これを踏まえると、横浜にカジノを作ることは横浜のブランド価値を上げますか?下げますか?ということを横浜市長も横浜市議会も横浜市民も真剣に考えるべきだと思うのです。

横浜はペリーが黒船で来航するまでは、寂れた漁村でした。しかし、開国を迫られ港を開き、外国への玄関口としての役割を担うことになります。

また、終戦後、アメリカに占領されていた頃はGHQのマッカーサー元帥が山下公園の向かいにあるホテルニューグランドに執務室を構えていました。このホテルニューグランドは、ナポリタン、プリンアラモード、ドリアなどの発祥の地でもあります。

その後、山下公園や神奈川県庁、横浜市庁舎がある関内地区と、横浜駅の間を結ぶ地区としてみなとみらい21地区が再開発されました。みなとみらい21地区には建設当時日本で一番高いビルとしてランドマークタワーがあり、そのランドマークタワーを頂点として海に向かって段々とビルが低くなるよう計画されたスカイラインが形成されています。このビルのスカイラインと観覧車、半月型のインターコンチネンタルホテルのシルエットは横浜のみなとみらいを象徴するものになっています。

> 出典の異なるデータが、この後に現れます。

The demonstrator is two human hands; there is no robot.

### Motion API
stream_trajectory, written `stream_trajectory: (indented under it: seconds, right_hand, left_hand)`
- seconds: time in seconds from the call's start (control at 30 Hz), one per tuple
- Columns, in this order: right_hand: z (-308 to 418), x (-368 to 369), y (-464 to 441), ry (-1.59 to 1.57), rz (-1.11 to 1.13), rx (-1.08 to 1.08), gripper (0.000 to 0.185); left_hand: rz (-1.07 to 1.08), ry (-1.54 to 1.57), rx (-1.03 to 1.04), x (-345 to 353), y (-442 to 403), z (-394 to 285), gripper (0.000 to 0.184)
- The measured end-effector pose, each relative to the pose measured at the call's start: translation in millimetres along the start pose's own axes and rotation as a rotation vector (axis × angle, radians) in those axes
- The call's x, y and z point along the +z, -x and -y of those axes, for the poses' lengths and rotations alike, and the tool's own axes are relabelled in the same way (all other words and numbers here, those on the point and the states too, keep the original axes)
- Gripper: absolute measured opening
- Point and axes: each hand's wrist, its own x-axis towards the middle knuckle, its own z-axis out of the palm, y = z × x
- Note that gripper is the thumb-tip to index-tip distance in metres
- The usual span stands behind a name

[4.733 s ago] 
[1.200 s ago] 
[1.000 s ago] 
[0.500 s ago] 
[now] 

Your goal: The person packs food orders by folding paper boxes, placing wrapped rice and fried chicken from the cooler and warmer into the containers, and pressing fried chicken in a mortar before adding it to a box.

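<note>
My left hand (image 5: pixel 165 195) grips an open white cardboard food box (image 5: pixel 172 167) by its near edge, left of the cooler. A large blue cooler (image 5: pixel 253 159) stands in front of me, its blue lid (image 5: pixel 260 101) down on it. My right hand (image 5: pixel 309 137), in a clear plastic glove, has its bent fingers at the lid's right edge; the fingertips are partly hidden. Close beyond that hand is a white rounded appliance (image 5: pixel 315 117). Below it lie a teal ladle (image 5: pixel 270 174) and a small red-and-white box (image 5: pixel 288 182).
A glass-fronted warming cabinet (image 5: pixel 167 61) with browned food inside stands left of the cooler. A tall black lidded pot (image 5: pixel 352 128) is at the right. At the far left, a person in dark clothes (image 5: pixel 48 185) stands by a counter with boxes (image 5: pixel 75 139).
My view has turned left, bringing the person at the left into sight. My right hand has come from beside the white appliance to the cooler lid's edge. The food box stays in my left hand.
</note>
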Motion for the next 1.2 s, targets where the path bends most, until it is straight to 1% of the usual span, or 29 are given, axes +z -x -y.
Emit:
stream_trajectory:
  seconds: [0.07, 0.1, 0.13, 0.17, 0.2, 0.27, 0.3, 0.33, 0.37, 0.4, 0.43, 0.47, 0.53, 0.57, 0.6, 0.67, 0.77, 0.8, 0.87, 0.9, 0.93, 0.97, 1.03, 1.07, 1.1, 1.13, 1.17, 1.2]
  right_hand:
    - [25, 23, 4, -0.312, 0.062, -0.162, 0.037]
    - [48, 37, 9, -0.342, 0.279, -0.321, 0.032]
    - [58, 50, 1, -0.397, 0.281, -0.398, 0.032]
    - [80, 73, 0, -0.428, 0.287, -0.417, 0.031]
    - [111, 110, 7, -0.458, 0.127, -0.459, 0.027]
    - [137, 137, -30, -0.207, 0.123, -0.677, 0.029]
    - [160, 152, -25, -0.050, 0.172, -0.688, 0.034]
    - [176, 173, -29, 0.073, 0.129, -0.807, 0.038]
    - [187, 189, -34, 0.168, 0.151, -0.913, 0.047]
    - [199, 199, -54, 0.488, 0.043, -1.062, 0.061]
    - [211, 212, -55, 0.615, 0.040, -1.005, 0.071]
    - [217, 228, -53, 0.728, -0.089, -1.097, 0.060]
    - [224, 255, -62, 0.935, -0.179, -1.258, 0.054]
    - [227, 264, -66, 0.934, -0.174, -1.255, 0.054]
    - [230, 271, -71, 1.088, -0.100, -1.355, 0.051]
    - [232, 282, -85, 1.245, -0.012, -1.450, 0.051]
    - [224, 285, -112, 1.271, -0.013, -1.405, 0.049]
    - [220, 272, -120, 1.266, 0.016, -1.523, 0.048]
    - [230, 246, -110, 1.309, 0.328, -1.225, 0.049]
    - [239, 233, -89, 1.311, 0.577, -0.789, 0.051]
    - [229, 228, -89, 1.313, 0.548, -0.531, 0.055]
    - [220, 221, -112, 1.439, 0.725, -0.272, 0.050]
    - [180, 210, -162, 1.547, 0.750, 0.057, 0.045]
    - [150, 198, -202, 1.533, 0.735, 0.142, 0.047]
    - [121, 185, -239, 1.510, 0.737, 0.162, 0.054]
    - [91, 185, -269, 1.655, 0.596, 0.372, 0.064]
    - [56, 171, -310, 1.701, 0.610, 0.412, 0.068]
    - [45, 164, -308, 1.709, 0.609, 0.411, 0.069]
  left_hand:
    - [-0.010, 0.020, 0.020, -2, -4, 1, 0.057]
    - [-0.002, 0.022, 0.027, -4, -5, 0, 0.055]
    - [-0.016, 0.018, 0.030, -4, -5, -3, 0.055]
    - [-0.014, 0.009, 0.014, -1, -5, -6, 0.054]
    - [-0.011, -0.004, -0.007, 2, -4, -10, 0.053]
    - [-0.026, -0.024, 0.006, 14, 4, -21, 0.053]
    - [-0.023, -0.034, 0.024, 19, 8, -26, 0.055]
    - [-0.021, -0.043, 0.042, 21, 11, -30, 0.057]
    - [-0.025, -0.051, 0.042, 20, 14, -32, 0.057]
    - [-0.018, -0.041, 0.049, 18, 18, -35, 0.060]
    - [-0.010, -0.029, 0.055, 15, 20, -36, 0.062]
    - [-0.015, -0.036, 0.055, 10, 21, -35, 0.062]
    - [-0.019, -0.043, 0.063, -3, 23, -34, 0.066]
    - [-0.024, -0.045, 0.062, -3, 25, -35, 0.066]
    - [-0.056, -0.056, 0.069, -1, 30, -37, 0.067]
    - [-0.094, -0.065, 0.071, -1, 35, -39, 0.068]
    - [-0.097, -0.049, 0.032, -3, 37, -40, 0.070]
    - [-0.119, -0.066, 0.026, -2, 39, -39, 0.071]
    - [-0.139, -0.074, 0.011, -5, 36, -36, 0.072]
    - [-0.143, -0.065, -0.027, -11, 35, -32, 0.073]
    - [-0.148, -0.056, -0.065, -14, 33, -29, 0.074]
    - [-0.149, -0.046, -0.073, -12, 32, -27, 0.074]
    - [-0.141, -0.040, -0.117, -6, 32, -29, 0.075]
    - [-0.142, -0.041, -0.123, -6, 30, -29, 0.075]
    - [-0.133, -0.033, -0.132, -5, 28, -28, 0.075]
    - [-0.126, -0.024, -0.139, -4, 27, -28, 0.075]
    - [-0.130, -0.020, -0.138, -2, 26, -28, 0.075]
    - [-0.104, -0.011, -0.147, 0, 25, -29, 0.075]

こういった歴史があるからこそ、港町としてのイメージや、明治〜大正期の洋風建築が街中に残っていたり、みなとみらいの夜景が「横浜っぽいなぁー」と思ってもらえるのであって、どこの街でもできるまちづくりをしてはいかんのです。

横浜市というのは、そのへんの意識が政治家もお役所の皆さんも結構希薄なようで、今から10年前の開港150周年の時にはフランスから機械仕掛けの巨大なスパイダーを連れてきて開港パレードの目玉にしたり、ここ最近は毎年夏にピカチュウを大量発生させたりしています。それに予算をつぎ込んで観光振興をしても、横浜の地域としてのブランド価値は上昇するのかなぁー?と個人的にはずっと疑問に思っています。

だって、ピカチュウを大量発生させるのはお台場でも幕張でもどこでもできるでしょ?他の地域でできることをまちづくりや観光振興の目玉にしても意味が無い。カジノだってそうです。しかもカジノの本命は東京(築地あたり?)という話もある。東京にカジノが出来ちゃったら横浜のカジノなんてますます特別感もなくなります。

山下埠頭の再開発は横浜の百年の計を決める事業です。
東京湾に100ha規模の土地が空くというのは100年に一度と言われているそうです。まさしく百年の計なのです。

横浜市民は「横浜」への愛着を持った人が多いです。
だからこそ横浜の百年の計をどうするか、利権の方ばかり向かず、横浜市民の声を林市長には聞いてほしい。
パブコメや世論調査でも反対の声が多いカジノは、少なくとも住民投票くらいは実施すべきでしょう。
市長の任期はあと数年でお終いですが、これから何十年後も住み続けるのは市民なのですから。

他の土地にはないから、みんなここに来る。
一度壊れたら取り戻すのは難しい。

横浜は日本国内だけでなく、アジアの他都市とも都市間競争をしなければならない都市。横浜でなければできないまちづくりをしていかないと、勝ち残れないと思います。